Rep. Marjorie Taylor Greene (R-Ga.) gave “provably false testimony” on the stand at a hearing aimed at determining whether her re-election campaign is unconstitutional, her opponents’ attorneys said in a court filing Friday.
Greene has been targeted by a small group of voters in his district, which is outside of Atlanta, who say he violated a provision of the 14th Amendment by advocating insurrection on Jan. 6, 2021. The voters are represented by Free Speech. for People, a nonprofit group that works to promote fair elections.
For more than three hours on April 22, the extremist congresswoman largely dodged attorneys’ questions about her earlier statements, providing little or no evidence to contradict the claims against her.
Greene repeatedly and falsely told his supporters that Donald Trump had won the 2020 presidential election over Joe Biden and encouraged them to participate in efforts to overturn the results, culminating in the deadly attack on Capitol Hill.
Some of Greene’s comments were contained in videos or posts that have since been removed from social media; she refused to acknowledge the legitimacy of the videos she was shown in court.
“She hid behind her alleged lack of memory, incredibly claiming during her testimony that she could not answer at least 80 of petitioners’ questions because she did not ‘remember’ or could not ‘remember,'” the opponents’ filing said. Greene.
The attorneys argued in their filing that everything Greene said on the stand should not be considered credible.
At the time of his questioning, Greene said he did not recall speaking with Trump or White House chief of staff Mark Meadows about the possibility of declaring martial law to secure a second term for Trump. Several days later, however, CNN published a text message from Greene on that precise subject.
“In our private members-only chat,” Greene allegedly texted Meadows, “several say the only way to save our Republic is for Trump to call for Marshall Law. I don’t know about those things. He just wanted you to tell him.

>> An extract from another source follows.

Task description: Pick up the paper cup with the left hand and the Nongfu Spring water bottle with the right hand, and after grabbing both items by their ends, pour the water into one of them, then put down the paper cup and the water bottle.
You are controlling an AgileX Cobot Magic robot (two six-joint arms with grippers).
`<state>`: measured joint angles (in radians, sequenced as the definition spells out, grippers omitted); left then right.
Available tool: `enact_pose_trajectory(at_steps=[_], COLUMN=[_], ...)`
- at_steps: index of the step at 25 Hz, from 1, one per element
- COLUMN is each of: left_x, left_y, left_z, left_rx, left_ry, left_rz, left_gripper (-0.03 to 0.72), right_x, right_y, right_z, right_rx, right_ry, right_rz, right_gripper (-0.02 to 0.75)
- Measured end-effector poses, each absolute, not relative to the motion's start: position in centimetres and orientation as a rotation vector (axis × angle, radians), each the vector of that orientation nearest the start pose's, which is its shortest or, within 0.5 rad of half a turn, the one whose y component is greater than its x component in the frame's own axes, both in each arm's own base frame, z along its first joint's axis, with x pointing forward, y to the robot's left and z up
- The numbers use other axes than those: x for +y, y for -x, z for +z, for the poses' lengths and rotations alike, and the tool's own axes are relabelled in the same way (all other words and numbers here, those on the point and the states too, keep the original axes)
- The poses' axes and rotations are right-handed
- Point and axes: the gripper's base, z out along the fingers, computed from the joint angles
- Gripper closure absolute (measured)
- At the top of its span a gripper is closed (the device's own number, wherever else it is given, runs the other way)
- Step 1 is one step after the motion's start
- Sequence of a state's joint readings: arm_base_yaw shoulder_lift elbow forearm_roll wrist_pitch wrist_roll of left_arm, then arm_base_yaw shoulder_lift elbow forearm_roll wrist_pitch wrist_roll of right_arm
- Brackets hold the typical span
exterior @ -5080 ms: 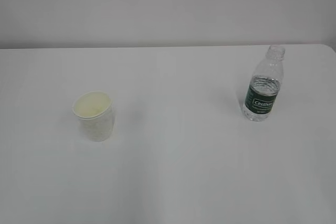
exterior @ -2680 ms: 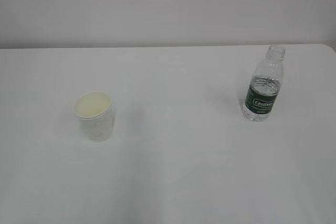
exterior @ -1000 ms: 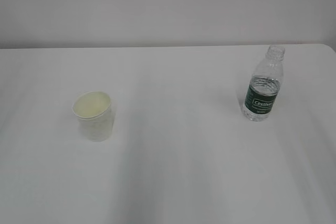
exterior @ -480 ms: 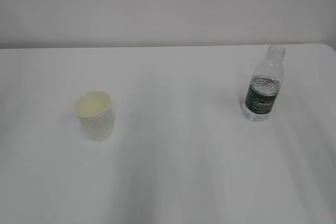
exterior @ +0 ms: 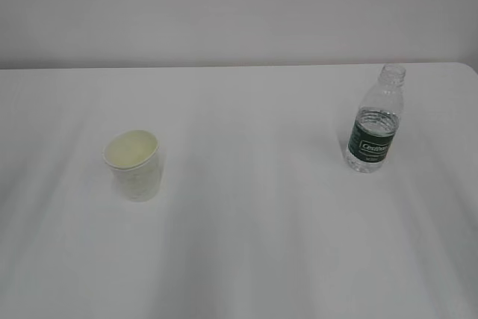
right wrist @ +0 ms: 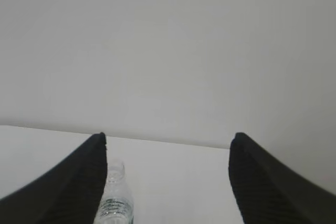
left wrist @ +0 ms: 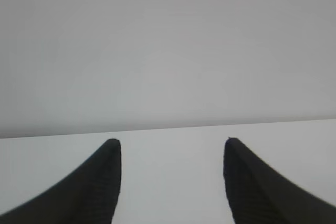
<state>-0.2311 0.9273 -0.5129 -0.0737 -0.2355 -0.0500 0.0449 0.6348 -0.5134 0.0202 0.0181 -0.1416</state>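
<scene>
The white paper cup (exterior: 134, 165) stands upright on the left of the white table (exterior: 246, 184), its cream inside showing. The Nongfu Spring water bottle (exterior: 373, 122) stands upright at the right, capless, green label facing me, with clear water in it. Neither arm shows in the exterior view. My left gripper (left wrist: 170, 142) is open over bare table, nothing between its black fingers; the cup is out of the left wrist view. My right gripper (right wrist: 168, 137) is open too. The bottle's neck and shoulder (right wrist: 116, 198) show ahead, just inside the left finger (right wrist: 89, 182), not touching it.
A plain pale wall (exterior: 239, 13) rises behind the table's far edge. The table's rounded right corner (exterior: 469, 69) lies just beyond the bottle.
</scene>
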Motion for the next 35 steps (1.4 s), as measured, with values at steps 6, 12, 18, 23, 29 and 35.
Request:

“Regardless of what Greene meant by ‘I don’t know about that stuff,’ he made it clear that ‘he wanted [the Chief of Staff] tell [the President]this idea,” the attorneys said in their filing.
“His inability to remember this last gasp of insurrection is no more believable than his other lost memories,” it said.
At another point during his testimony, Greene was asked about an interview he gave in October 2020, telling a man in a “1776” T-shirt that if someone takes away his “liberties,” he has to get them back “at the price of blood.”
“Surprisingly, Greene denied in his testimony that suggesting freedoms should be obtained ‘at the price of blood’ was a call to violence,” the filing read.
In fact, Greene claimed on the stand that he had never advocated violence.
A Georgia state judge, Charles Beaudrot, is expected to make a recommendation on whether Greene is constitutionally qualified to run for re-election in the coming days. Georgia Republican Secretary of State Brad Raffensperger, who fought Trump’s election lies, will make the final decision.